Por sí mismo, el color dice mucho. No necesita responder a una figura o formar parte de una composición muy elaborada. En estado puro, el color comunica calidez o frialdad. Vigor o contención. Y eso lo ha advertido y explotado José Antonio Cabrera.

Uno de los fundadores del Jardín del Arte, ha consolidado su posición en la nueva plástica tlaxcalteca gracias a su potenciación cromática. Sabe lo que este elemento puede dar al espectador. Si bien explora distintas posibilidades expresivas, sus cuadros apoyados en plastas de color, que ligeramente insinúan formas geométricas, están dotados de una poderosa vena comunicativa.

José Antonio Cabrera juega con formas sutiles, casi sencillas, pero nunca simples. Ha encontrado un equilibrio entre ciertas tendencias vanguardistas que difuminan las imágenes, y las posibilidades que otorga el color en su más elemental naturaleza. Sus cuadros son una auténtica fiesta cromática.

Los cuerpos en tensión, la carne, el dolor, la mortificación. Lo grotesco y lo sublime.

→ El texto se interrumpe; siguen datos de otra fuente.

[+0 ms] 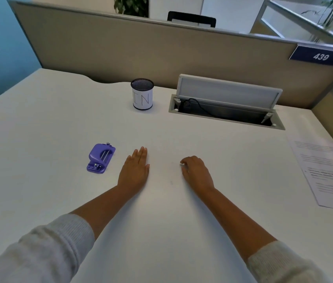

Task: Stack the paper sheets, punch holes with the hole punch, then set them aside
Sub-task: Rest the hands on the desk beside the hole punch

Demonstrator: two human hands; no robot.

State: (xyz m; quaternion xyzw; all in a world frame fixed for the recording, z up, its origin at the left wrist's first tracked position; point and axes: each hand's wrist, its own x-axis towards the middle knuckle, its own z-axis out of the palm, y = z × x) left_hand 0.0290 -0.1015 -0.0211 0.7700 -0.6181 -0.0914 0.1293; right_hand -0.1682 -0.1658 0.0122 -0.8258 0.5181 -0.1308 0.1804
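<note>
Two bare hands rest on the white worktop (59, 119), holding nothing: left hand (135, 170) flat, right hand (197, 172) loosely curled. Just left lies the purple plastic hole punch (100, 158); printed paper sheets (329, 170) sit far right, a mesh pen cup (142, 94) beyond.

Both hands rest on the white desk (49, 123). The left hand (135, 170) lies flat with fingers straight; the right hand (197, 172) has fingers loosely curled, holding nothing. The purple hole punch (100, 157) sits just left of the left hand. The paper sheets (329, 172) lie at the far right edge. A mesh cup (142, 94) marked "IN" stands farther back, left of an open cable hatch (226, 107).
</note>
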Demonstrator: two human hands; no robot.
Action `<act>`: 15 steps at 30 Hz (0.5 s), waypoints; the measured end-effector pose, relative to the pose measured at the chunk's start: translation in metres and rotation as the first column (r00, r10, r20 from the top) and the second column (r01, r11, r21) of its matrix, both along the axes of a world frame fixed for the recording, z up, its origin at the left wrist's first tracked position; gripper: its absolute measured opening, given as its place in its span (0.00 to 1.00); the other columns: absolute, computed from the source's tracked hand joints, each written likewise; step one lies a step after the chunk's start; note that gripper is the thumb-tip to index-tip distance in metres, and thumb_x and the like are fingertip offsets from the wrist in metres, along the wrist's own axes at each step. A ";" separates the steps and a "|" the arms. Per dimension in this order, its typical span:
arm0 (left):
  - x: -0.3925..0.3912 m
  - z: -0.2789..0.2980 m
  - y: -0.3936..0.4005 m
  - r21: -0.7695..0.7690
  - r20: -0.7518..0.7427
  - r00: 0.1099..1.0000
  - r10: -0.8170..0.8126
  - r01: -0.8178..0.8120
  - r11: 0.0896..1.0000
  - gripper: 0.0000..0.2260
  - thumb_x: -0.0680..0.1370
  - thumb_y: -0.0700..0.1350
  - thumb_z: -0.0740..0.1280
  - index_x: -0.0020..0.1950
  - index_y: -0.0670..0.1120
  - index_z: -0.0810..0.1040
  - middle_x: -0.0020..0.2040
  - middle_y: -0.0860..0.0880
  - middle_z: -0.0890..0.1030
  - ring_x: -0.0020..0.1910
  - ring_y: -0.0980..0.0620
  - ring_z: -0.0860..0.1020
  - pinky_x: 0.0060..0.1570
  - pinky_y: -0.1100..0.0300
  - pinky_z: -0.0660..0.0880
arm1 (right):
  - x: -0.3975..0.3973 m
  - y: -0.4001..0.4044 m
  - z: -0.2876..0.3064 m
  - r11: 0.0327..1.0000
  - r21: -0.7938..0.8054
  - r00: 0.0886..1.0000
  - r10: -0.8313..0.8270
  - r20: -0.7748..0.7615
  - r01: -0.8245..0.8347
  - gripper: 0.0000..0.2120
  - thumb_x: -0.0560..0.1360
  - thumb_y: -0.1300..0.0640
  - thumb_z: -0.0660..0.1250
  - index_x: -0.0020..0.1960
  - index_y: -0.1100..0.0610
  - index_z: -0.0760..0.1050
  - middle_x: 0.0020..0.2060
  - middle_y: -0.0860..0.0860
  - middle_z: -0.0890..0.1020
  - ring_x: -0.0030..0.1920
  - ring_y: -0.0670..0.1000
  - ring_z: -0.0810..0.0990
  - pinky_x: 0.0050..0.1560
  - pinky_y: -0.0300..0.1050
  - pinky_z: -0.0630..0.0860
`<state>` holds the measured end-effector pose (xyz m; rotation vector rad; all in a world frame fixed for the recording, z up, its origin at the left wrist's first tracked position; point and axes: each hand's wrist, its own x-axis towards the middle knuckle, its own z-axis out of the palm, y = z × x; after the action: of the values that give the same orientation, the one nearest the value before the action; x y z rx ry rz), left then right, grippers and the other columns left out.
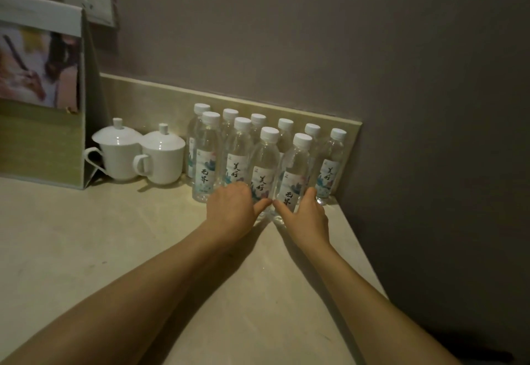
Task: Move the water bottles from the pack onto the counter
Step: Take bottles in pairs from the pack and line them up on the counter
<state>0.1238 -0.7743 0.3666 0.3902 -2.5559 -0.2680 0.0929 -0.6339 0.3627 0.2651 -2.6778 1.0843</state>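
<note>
The left hand's grip (232, 207) is cupped around the lower body of a front-row bottle (263, 169), fingers bent round its far left side and the thumb stretched toward the middle. The right hand's grip (305, 212) does the same on the neighbouring bottle (292, 175), fingers reaching up its right flank, thumb pointing inward until the two thumbs nearly meet. Whether each hand truly clamps its bottle or only presses against it I cannot tell — the palms hide the contact.

The water bottles (238, 149) stand upright on the bench (114, 250), white caps up, in two rows just beyond the grips and close against the low backsplash (160, 98). No pack is in view; as far as the picture shows, the bottles are already out of it.

The relation that matters: both held bottles sit directly ahead of the hands, long axes vertical, each hand nearest its own bottle, with the back row just behind. Any push away from the grips would go straight into that row, and a tall narrow bottle held low could tip — so I judge this a final squaring-up of the front row.

Left of the left grip, apart from the bottles, are two lidded white cups (143, 152) and a folded card stand (43, 92).
</note>
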 end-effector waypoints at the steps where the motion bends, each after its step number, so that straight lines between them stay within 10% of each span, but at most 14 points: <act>1: -0.002 0.000 0.000 0.005 -0.015 1.000 -0.008 0.008 1.000 0.23 0.74 0.67 0.63 0.47 0.46 0.77 0.37 0.50 0.73 0.37 0.51 0.73 0.36 0.59 0.71 | -0.001 0.000 0.001 1.000 0.003 1.000 -0.006 -0.001 0.006 0.31 0.73 0.38 0.68 0.66 0.54 0.61 0.63 0.55 0.76 0.60 0.58 0.78 0.53 0.52 0.76; 15: -0.022 0.008 0.001 -0.073 0.056 0.998 -0.040 0.044 0.996 0.25 0.74 0.68 0.62 0.44 0.46 0.80 0.31 0.51 0.72 0.34 0.52 0.75 0.39 0.57 0.79 | -0.025 0.006 0.006 0.995 0.044 0.994 0.089 0.059 -0.091 0.27 0.76 0.45 0.66 0.68 0.57 0.61 0.64 0.56 0.76 0.60 0.57 0.78 0.50 0.46 0.75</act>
<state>0.1020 -0.7734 0.3742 0.3199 -2.6215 -0.1792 0.0674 -0.6280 0.3682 0.3724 -2.7683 1.0711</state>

Pintor y escultor, Samuel Ahuactzin ha sabido explotar las posibilidades de la fealdad, de lo horripilante, de lo angustiante y de lo risible.

Sus pinturas y sus esculturas no le permiten ninguna concesión al espectador. Agobia, demuele, devasta, asola el espíritu. Su ruta temática suele agotarse en la exploración del lado oscuro del ser humano. Seres descarnados asolan sus cuadros. Hombres y mujeres marcados por auténticos rictus de dolor dan forma a sus conjuntos escultóricos.

En Ahuactzin es posible encontrar respuestas a preguntas profundas. Resuelve dilemas existenciales mientras ejecuta un cuadro marcado por el horror de la vida cotidiana, o de existencias dolorosamente intuidas.

Para Enrique Pérez, en Tlaxcala actualmente se vive un momento de efervescencia, pero a su modo de ver aún falta consolidar las distintas propuestas; incluso considera que la generación actual está en proceso de maduración. Advierte el advenimiento de un nuevo grupo “que se está preparando en distintos
centros del país, y que seguramente tendrán mucho que decir en los años siguientes”.

En contraste, Galdina Galicia considera que esta ya es una generación consolidada, que si bien aún tiene dificultades para vivir del arte, ya se encuentra en la ruta de consolidar su vocación, al tiempo que abre un abanico de posibilidades para ofrecerle al público una muestra de trabajos sumamente originales, con un sello distintivo y que paulatinamente han dado un nuevo colorido a las artes plásticas de Tlaxcala.

Están marcando una ruptura con el pasado inmediato y más o menos remoto. Sus intereses han dejado de ser puramente locales o tradicionalistas, para apuntar hacia rubros y preocupaciones estéticas vanguardistas, de las que se esperan resultados más consolidados.